First American competes in Golden Spurtle World Porridge (a.k.a. oatmeal) Making Championship
To my mind, oatmeal is the most boring food on Earth. On its own, without nuts or raisins sprinkled in, it’s the equivalent of a blank canvas aching for paint. If you're into the conceptual, po-mo weirdness of bare walls and dudes sitting at pianos not playing a note, then oatmeal is probably the perfect food for you -- you and Oliver Twist. After all, gruel is only a tiny cultural leap away from its big-city cousin, oatmeal. When Dickens' titular orphan hero asks, "Please, sir, might I have more?" (I'm paraphrasing here), that's how we, as readers, are meant to understand how utterly wretched his life is. For God's sake, the boy is begging for oatmeal.
But if the culinary trends of the last decade have taught us anything, it's that one era's poverty food is another's gourmet treat. (In a world where millions starve to death, the privilege of being able to complain about oatmeal is not lost on me.) So this Sunday (which also happens to be World Porridge Day, a terrific event that helps feed children in some of the poorest countries around the globe), an international array of chefs who take oatmeal way too seriously will gather at the 16th Annual Golden Spurtle World Porridge Making Championship in Carrbridge, Scotland, where they’ll do their best to gussy up the tabula rasa of the breakfast world. And for the first and only time in the history of this storied oatmeal-cooking competition, an American entrant has stepped onto the field of battle.

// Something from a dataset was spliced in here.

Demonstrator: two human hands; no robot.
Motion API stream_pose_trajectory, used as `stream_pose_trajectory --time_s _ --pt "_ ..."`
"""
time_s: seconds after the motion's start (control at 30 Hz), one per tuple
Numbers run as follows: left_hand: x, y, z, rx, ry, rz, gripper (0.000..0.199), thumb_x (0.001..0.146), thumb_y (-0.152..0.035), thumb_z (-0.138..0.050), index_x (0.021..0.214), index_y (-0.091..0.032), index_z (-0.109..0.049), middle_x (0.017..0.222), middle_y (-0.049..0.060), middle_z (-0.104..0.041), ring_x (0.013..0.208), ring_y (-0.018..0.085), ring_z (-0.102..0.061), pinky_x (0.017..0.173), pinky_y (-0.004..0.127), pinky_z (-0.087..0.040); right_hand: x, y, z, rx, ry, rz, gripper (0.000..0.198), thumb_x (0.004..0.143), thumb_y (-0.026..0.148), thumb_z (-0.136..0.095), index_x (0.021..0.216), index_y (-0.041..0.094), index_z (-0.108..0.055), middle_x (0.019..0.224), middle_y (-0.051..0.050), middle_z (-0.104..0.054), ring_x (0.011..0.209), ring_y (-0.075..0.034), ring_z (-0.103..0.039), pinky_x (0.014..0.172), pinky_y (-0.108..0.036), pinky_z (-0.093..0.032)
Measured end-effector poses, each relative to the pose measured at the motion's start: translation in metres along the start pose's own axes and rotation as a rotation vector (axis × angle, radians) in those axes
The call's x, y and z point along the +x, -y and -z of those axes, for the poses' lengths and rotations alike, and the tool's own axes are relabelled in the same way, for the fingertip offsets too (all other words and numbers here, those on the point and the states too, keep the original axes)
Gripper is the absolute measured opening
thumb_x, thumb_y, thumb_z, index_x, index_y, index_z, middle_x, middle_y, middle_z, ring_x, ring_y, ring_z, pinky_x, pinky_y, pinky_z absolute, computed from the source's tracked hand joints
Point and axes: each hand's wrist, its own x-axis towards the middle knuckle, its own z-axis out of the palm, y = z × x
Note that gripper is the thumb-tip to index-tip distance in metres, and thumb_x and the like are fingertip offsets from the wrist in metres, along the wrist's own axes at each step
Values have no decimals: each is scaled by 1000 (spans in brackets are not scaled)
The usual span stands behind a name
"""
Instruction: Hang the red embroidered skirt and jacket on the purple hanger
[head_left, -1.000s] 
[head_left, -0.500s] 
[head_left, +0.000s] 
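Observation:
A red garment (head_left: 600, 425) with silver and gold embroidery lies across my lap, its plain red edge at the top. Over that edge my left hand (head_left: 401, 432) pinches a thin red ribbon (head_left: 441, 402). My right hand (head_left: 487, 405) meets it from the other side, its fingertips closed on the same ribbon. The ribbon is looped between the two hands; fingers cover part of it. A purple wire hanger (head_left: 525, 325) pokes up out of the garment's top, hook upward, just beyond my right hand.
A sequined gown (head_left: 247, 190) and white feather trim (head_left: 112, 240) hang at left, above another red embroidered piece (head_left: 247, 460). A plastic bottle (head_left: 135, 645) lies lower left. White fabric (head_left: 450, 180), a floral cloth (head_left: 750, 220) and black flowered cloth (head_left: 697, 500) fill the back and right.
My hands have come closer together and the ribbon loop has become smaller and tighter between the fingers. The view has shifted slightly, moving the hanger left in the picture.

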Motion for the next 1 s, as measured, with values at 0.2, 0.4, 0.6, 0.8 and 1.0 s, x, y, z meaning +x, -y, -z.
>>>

The hopes, dreams and culinary pride of our nation rest on the shoulders of Matt Cox (of team Bob’s Red Mill), who will pit his Oregon Orchard Oat Brûlée against the best oats from around the world. Cox's signature oatmeal is a brûlée-topped wonder of steel-cut oats studded with a fruitful bounty of Oregon pears, cherries, hazelnuts and distilled spirits.
We don't know what odds the bookies have laid down, but Cox has the potential to blow the lid off the oatmeal world. You can cheer him on via Twitter or try the recipe that he spent months perfecting for yourself. Go, Team Oatmerica!
[Recipe after the jump]
Oregon Orchard Oat Brûlée
(recipe courtesy of Matt Cox and Bob's Red Mill)
1/2 cup steel cut oats, raw
1/2 cup steel cut oats, toasted
2 cups water
1/8 tsp salt
1/2 cup heavy cream
Soak oats in water overnight, covered.
Bring water and oats to a boil in a small saucepan.
Add salt and cream.
Cook 17-18 minutes, stirring. Remove from heat, cover and let set while preparing compote.
Makes 2-3 cups.
1 1/2 cups diced pears (unpeeled), sprinkled with lemon juice
1 tbsp. unsalted butter
3/4 tsp. toasted crushed coriander seed
3/4 tsp. cinnamon/sugar mixture (made from ¼ tsp. cinnamon and 3/4 tsp. sugar)
Pinch of salt
3/4 cup dried sweet cherries
1/2 cup Clear Creek Distillery Pear Eau de Vie
3/4 cup granulated sugar for flambe
Finely chopped hazelnuts for garnish
Melt butter over low flame in sauté pan. When butter is just beginning to color, add coriander and let it perfume the butter for a few seconds. Add the pears, and give the pan a shake. Sprinkle the cinnamon sugar and the salt over the pears and toss again to coat evenly.
Add the cherries and toss to coat. Turn the flame up and pour in the eau de vie. Tilt the pan to catch the gas flame and let the alcohol burn off. Continue to let the compote simmer until the juices begin to caramelize. Add to the oats and mix in gently. Spoon into three small bowls, mounding the tops.
Garnish with granulated sugar. Flambe. Add topping of finely chopped hazelnuts.